No CrossRef data available.
Published online by Cambridge University Press: 21 December 2023
It has been established that capturing how an individual draws the Rey Complex Figure Task (RCF) is as important as assessing what is drawn (Rey, 1941, Osterrieth, 1944). Despite the development of multiple systems that have been designed to measure these qualitative characteristics there are still no systematic means to measure adherence to the temporal-spatial heuristic that represents a typical drawing practice in healthy, neurotypical adults (Visser, 1973; Hamby et al, 1993).This study sought to develop a system for scoring temporal-spatial adherence when drawing the figure to provide objective, continuous data.

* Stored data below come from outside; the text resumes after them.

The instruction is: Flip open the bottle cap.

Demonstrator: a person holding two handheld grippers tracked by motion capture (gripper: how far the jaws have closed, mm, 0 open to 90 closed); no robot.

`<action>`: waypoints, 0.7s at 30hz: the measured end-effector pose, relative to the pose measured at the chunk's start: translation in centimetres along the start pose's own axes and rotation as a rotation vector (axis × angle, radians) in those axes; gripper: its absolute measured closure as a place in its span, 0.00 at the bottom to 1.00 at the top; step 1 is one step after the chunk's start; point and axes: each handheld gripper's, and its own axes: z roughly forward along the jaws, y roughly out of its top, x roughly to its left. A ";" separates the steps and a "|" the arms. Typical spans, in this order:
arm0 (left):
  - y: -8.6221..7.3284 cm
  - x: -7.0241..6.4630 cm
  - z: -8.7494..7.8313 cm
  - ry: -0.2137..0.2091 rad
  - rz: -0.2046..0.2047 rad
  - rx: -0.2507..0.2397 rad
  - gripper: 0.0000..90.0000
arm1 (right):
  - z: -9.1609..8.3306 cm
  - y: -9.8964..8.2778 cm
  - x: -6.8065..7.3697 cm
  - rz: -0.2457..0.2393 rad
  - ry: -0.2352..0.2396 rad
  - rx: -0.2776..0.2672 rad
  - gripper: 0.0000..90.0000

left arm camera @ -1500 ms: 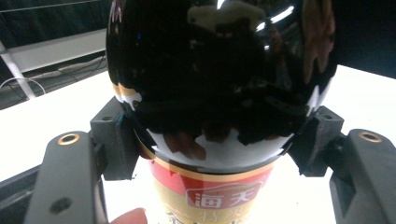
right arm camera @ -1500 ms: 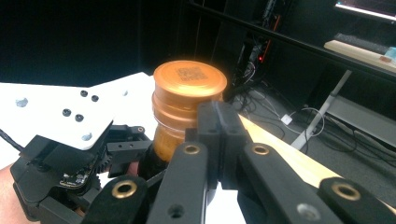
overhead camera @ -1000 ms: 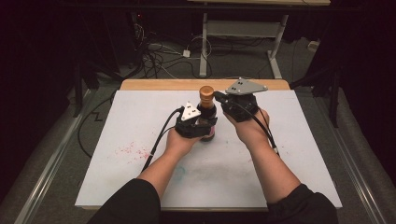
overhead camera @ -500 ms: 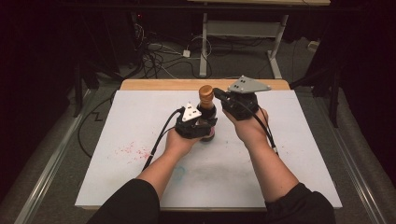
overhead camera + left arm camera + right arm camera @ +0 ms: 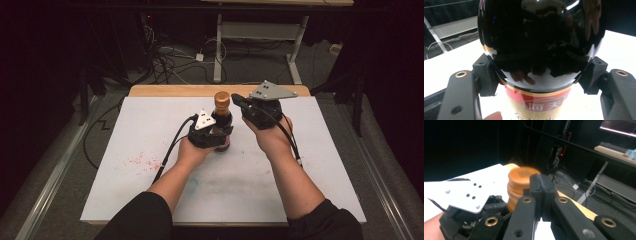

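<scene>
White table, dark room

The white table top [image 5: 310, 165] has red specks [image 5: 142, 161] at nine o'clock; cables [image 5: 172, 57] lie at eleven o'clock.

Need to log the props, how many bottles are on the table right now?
1. A dark bottle with an orange cap stands upright mid-table, gripped by the left claw; the right claw sits shut beside the cap.

Wooden table [image 5: 165, 90], top mostly covered by a white sheet [image 5: 310, 165]; wood strip exposed along the far edge. Sheet has red speckle stains [image 5: 141, 161] near left and a faint bluish smudge [image 5: 193, 184] near front centre. Dark bottle [image 5: 223, 122] stands upright mid-sheet.
</scene>
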 end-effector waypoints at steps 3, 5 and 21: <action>0.0 -0.1 0.0 0.000 -0.001 -0.002 0.32 | -0.1 -0.5 -0.4 0.010 -0.001 0.007 1.00; 0.0 -0.1 0.0 0.000 -0.001 -0.002 0.32 | -0.1 -0.8 -0.5 0.011 -0.001 0.013 1.00; -0.1 -0.1 0.0 0.000 -0.001 -0.003 0.32 | 0.7 -1.7 -0.1 0.009 0.016 0.049 1.00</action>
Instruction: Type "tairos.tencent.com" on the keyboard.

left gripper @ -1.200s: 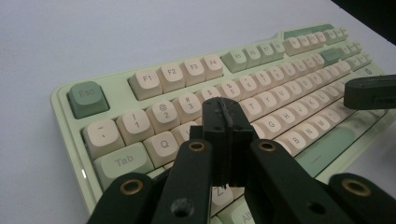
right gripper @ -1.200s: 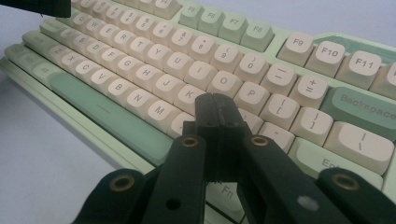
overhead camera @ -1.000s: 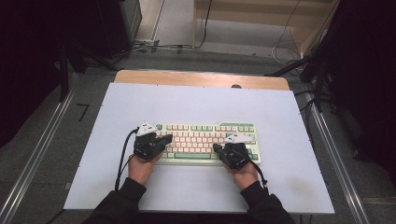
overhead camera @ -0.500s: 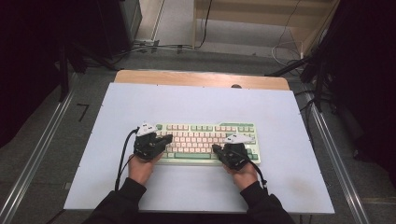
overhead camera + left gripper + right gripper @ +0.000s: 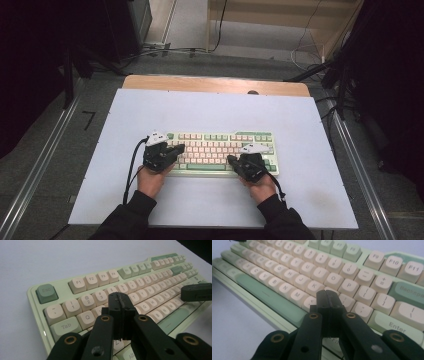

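A pale green keyboard (image 5: 220, 145) with cream and green keys lies in the middle of the white table top. My left gripper (image 5: 179, 148) hovers over its left end, jaws shut with nothing between them, tips above the W and E keys (image 5: 120, 298). My right gripper (image 5: 231, 159) is over the right half, also shut and empty, tips near the L key (image 5: 327, 295). In the left gripper view the keyboard (image 5: 82, 282) stretches away to the right, and the right gripper's black tip (image 5: 196, 292) shows over the bottom row. Whether either tip touches a key I cannot tell.
The white table top (image 5: 210, 110) has a wooden strip (image 5: 200, 82) along its far edge. Metal rails (image 5: 40, 165) run down both sides of the table. Cables (image 5: 131, 165) trail from the grippers toward the person's sleeves. Dark equipment stands beyond the far corners.
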`<state>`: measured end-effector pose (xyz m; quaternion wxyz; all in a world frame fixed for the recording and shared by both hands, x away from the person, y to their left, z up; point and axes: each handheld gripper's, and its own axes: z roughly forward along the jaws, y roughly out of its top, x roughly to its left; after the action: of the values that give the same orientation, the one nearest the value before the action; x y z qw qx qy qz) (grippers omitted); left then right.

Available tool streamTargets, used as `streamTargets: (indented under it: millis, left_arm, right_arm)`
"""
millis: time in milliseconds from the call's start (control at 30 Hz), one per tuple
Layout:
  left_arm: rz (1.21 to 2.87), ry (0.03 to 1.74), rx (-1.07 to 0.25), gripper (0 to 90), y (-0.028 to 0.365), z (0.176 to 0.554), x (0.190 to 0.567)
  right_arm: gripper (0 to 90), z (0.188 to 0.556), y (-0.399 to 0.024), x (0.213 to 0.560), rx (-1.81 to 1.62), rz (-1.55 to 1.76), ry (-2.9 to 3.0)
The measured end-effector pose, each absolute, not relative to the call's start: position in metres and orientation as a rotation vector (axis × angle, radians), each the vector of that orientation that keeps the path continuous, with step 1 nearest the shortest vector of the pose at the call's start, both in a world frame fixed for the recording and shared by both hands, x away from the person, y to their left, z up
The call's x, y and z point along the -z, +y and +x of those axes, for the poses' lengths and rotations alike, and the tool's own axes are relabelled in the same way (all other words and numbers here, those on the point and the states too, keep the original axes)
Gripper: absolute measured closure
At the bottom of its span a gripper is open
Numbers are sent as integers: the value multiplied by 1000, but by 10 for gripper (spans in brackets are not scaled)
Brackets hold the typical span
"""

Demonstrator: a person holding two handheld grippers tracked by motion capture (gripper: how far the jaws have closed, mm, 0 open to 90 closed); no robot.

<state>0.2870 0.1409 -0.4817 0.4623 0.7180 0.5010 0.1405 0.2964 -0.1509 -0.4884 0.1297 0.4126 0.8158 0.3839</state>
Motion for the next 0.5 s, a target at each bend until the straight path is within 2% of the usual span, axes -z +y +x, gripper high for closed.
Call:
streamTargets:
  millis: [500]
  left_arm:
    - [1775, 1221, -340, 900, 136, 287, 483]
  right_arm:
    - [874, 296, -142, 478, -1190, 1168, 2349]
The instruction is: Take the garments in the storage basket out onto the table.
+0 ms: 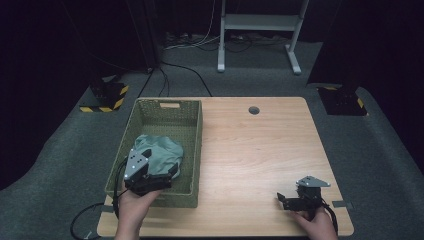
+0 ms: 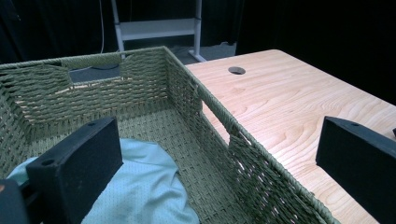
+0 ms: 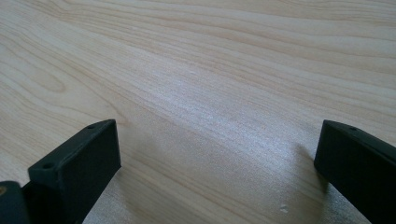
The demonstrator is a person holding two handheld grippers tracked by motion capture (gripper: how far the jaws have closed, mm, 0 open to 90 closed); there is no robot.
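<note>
The pale green cloth (image 1: 159,152) lies bunched in the near half of the woven green basket (image 1: 195,131), which stands at the 9 o'clock side of the desk (image 1: 260,150); judging from this, the work of getting the cloth into the basket looks as good as done. The left tongs (image 1: 172,172) hover over the basket's near end, at about 6 o'clock of the cloth, with their jaws spread wide and nothing between them. In the left gripper view one jaw stands above the cloth (image 2: 140,186) and the other out past the basket's wall (image 2: 243,140), over bare wood. The right tongs (image 1: 283,200) rest low at the 5 o'clock corner of the desk, well apart from the basket, jaws likewise spread and empty. No other loose item shows on the wood, so what is left seems only to draw both hands clear, unless the cloth needs tidying flatter.
</note>
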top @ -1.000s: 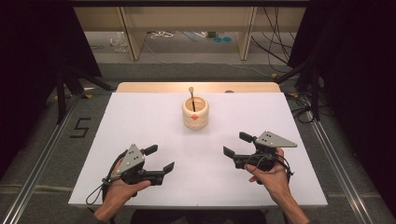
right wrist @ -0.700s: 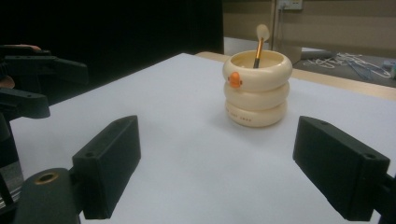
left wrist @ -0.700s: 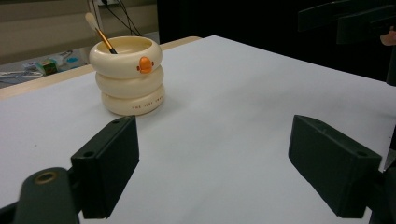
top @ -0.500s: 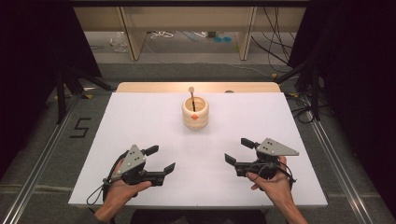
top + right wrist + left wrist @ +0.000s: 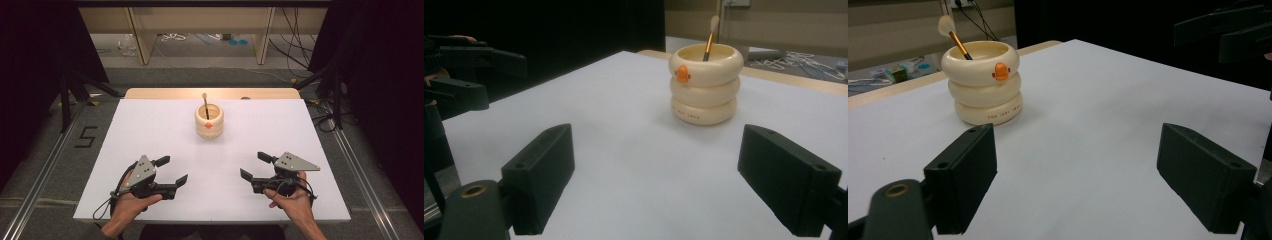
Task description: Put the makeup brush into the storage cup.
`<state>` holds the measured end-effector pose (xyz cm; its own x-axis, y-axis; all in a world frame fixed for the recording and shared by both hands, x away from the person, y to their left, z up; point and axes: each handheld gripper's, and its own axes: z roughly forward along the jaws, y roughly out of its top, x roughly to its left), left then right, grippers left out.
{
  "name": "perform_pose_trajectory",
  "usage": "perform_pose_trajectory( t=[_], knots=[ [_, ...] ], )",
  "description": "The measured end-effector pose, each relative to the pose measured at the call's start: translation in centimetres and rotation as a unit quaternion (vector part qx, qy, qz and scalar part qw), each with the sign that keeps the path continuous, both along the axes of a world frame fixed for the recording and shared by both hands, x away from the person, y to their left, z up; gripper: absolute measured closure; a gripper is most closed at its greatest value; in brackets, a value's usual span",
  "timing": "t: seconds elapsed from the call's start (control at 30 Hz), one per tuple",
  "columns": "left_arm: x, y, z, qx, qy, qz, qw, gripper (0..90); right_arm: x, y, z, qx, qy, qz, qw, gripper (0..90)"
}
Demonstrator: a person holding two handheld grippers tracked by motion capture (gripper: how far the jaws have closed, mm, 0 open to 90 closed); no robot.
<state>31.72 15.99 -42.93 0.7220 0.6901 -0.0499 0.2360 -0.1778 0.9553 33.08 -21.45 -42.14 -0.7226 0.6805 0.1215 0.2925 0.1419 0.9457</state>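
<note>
A cream ribbed cup (image 5: 209, 121) (image 5: 983, 82) (image 5: 705, 84) with a small orange duck face stands at the middle of the white table (image 5: 150, 130), toward its far side. A makeup brush (image 5: 205, 103) (image 5: 951, 33) (image 5: 710, 36) leans inside it, bristles up. My left gripper (image 5: 172, 170) (image 5: 1095, 182) rests low at the near left, open and empty, pointing inward. At the near right my right gripper (image 5: 255, 167) (image 5: 674, 182) is open and empty too, facing left. Both are well short of the cup.
A wooden strip (image 5: 165, 93) borders the table's far edge. Beyond it on the floor are wooden shelf legs (image 5: 140, 35), cables (image 5: 295, 30) and small items. Metal rails (image 5: 45, 170) run along both sides. A "5" mark (image 5: 86, 136) lies on the floor at left.
The right gripper has drifted slightly nearer and lower on the table. The left gripper and the cup have stayed put.
</note>
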Motion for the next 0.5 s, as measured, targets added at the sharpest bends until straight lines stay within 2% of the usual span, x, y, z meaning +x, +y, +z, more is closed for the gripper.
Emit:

Fifty-three English-speaking adults (mean age 44.61 yrs, SD 12.48; 44 female) were recruited. Exclusion criteria included vision and hearing impairment not corrected by aids; neurodivergent, neurological or psychiatric diagnosis, cancer or brain injury history. Participants completed the RCF copy phase as part of an extended neuropsychological battery. The RCF drawing process was recorded via video and a ball-point pen that digitally recorded drawing. Order data for the 18 RCF elements (Osterrieth, 1944,Taylor, 1959) was recorded by two scorers and analysed via Principal Component Analysis (PCA) with an equimax rotation to identify elements typically drawn together by a healthy, neurotypical adult. Using scoring methodology adapted from Geary et al (2011), the extent to which participants drew consecutively the member elements of each factor or 'strategy cluster’ was calculated and recorded. Strategy Cluster Scores across the population sample were examined to understand normative performance.
Order data was examined for interrater reliability via Pearson’s correlation coefficient and was considered good (r2 = 0.78, p < 0.001). PCA identified four factors or 'strategy clusters’ that were statistically robust and accounted for 67.34% of total variation. The strategy clusters were Core Structure (rectangle, diagonal, horizontal, vertical); Triangular Structure (triangle, horizontal in triangle, vertical in triangle, diamond); Internal Left-Hand Side (four horizontal lines, smaller rectangle, horizontal in top-left quad); and Internal Right-Hand Side (five lines, circle, vertical top-right quad, small triangle). The mean RCF Strategy Cluster Score was 6.23 (SD 1.94; possible range: 2.75 to 10). Population data spread indicated that healthy neurotypical adults only partially observed a temporal-spatial heuristic, rather than strict, absolute adherence.
Four strategy clusters were identified where cluster members were typically drawn consecutively. RCF Cluster Strategy scoring was shown to measure the temporal-spatial heuristic objectively, providing continuous data that lends itself to clinical standardisation. Further, the study demonstrated that whilst healthy, neurotypical adults copy the RCF using a temporal-spatial heuristic, it is only partially adhered to. Traditionally deviation from strict adherence to the four strategy clusters during drawing was deemed to be indicative of cognitive dysregulation, however our findings demonstrate a normal distribution of typical population performance. These findings have important implications for interpreting how RCF drawing strategy informs clinical assessment and diagnosis as both very strict and very weak adherence to a temporal-spatial heuristic can be indicative of atypical function. The study supports this novel scoring system as a fast and reliable means to systematically measure RCF Cluster Strategy that with further validation could be adopted within clinical practice.